▸ **Exercise goal**
Retype the data below exactly, skipping pictures.
++++
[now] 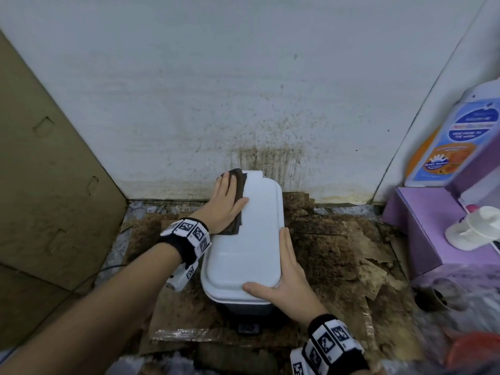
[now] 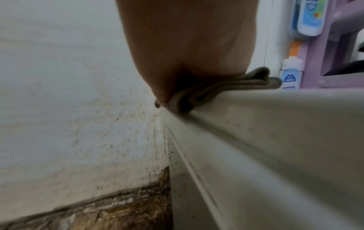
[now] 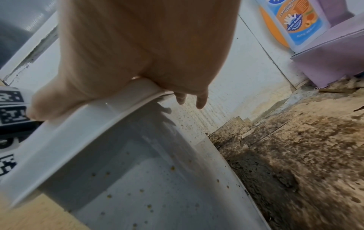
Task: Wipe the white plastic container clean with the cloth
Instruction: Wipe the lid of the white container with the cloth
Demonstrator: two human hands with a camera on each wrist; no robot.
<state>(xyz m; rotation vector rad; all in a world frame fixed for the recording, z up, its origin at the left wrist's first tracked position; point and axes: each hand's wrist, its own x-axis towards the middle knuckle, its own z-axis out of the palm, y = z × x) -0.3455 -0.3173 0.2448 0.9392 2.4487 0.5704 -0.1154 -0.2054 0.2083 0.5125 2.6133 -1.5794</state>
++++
▸ **Result**
[now] 
[now] 
[now] 
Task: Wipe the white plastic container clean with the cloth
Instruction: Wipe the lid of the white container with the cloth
Demonstrator: two human hands with a camera on each wrist; no robot.
<state>(xyz m; rotation vector rad; all in a world frame fixed for the recording, z up, its origin at the left wrist's first tracked position; point and axes: each hand's wrist, its own x-axis towards the middle knuckle, its own z-axis out of the palm, y = z × x) -0.3455 -0.3173 0.2448 0.9392 2.4487 0.5704 -0.1154 -0.2054 0.2083 0.5125 2.6133 -1.5794</state>

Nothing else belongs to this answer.